WHAT IS EXPECTED:
Each line below from the line with "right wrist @" to the line with "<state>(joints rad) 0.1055" must be copied exactly, including those two, and no picture may appear in the copy.

DATASET CONTENT:
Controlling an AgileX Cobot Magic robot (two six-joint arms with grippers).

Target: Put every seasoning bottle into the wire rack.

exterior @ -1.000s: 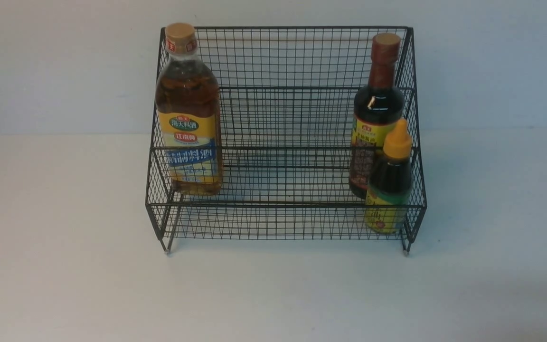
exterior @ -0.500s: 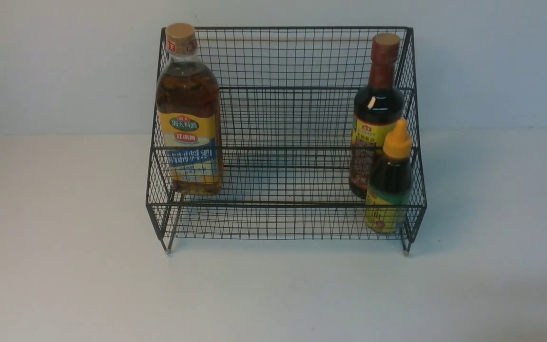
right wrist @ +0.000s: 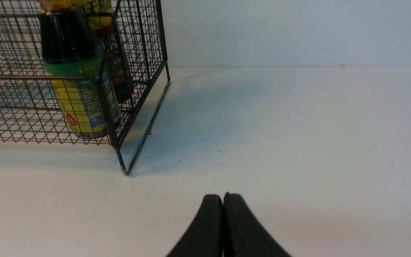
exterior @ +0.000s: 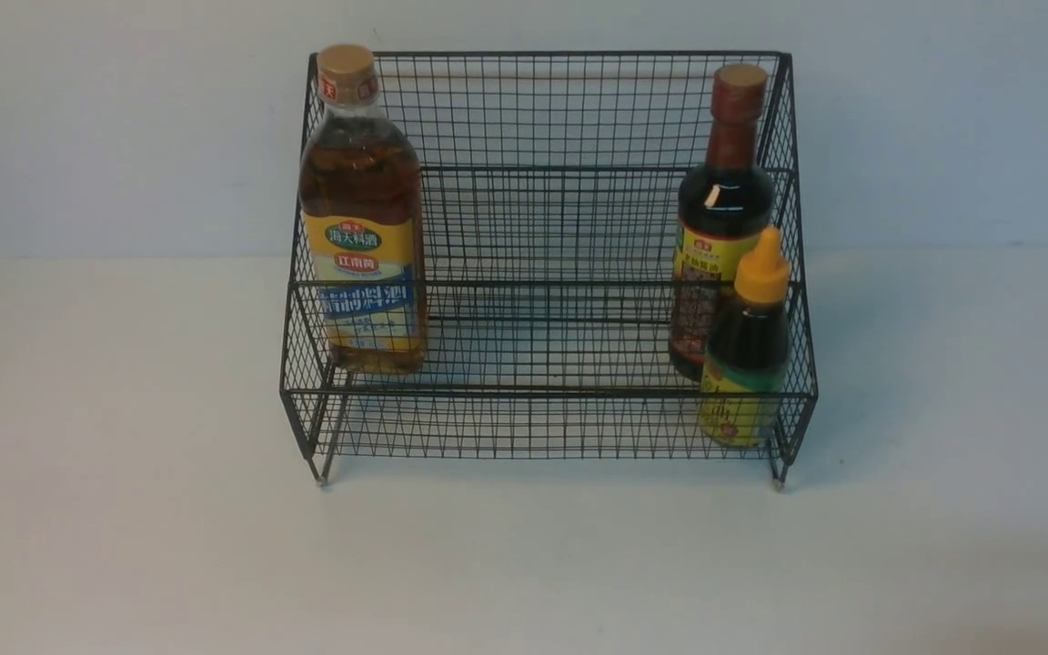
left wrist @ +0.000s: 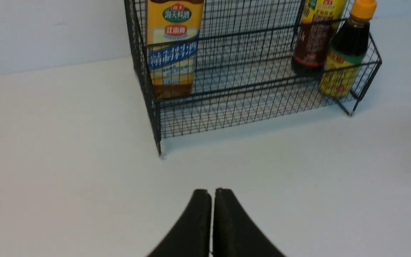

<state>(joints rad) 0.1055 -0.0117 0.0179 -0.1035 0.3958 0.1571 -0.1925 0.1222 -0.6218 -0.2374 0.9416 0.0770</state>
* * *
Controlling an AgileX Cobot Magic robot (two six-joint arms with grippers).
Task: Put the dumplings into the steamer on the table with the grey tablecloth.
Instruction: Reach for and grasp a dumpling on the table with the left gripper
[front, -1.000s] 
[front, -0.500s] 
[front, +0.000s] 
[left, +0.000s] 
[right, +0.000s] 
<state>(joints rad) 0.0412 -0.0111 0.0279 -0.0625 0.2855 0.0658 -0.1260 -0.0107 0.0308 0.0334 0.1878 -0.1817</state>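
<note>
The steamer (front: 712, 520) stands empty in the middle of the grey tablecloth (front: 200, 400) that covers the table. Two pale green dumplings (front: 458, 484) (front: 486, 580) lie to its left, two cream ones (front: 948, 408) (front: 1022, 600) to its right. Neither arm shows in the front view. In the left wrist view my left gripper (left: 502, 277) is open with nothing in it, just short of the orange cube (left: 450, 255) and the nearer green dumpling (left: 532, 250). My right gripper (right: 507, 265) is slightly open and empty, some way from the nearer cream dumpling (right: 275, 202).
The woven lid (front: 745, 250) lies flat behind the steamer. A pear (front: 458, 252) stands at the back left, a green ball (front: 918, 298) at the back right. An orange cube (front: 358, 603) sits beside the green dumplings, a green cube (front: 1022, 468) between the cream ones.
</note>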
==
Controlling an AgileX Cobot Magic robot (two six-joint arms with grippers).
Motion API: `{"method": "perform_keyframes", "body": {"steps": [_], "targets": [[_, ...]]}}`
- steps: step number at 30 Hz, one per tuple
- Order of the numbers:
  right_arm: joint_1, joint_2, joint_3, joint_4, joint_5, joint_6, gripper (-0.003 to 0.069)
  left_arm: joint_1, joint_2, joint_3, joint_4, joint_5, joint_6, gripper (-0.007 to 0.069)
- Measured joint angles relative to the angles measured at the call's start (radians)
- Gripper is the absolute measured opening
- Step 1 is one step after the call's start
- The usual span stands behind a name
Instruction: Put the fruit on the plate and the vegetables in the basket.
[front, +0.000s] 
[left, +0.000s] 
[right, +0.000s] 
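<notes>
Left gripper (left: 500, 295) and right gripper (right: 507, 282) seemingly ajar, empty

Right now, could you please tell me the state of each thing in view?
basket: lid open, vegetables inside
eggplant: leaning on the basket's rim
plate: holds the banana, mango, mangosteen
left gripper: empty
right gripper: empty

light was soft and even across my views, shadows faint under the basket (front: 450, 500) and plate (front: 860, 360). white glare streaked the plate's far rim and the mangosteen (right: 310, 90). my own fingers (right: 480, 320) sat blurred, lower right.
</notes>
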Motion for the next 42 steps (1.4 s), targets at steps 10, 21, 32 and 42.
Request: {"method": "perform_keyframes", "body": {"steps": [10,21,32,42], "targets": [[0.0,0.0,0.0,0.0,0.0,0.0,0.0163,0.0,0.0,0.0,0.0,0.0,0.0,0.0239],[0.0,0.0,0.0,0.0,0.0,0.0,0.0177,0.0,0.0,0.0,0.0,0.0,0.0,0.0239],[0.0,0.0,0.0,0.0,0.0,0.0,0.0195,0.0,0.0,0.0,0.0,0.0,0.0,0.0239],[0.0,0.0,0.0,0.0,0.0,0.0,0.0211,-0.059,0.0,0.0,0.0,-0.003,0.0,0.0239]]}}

FINISHED EXERCISE:
right wrist @ +0.000s: 
exterior @ +0.000s: 
left wrist @ +0.000s: 

<state>(joints rad) 0.1055 -0.0117 0.0179 -0.1035 0.3958 0.1571 -0.1925 0.1222 -0.6218 -0.2374 0.9416 0.0770</state>

For this exercise, nothing more remains to be given.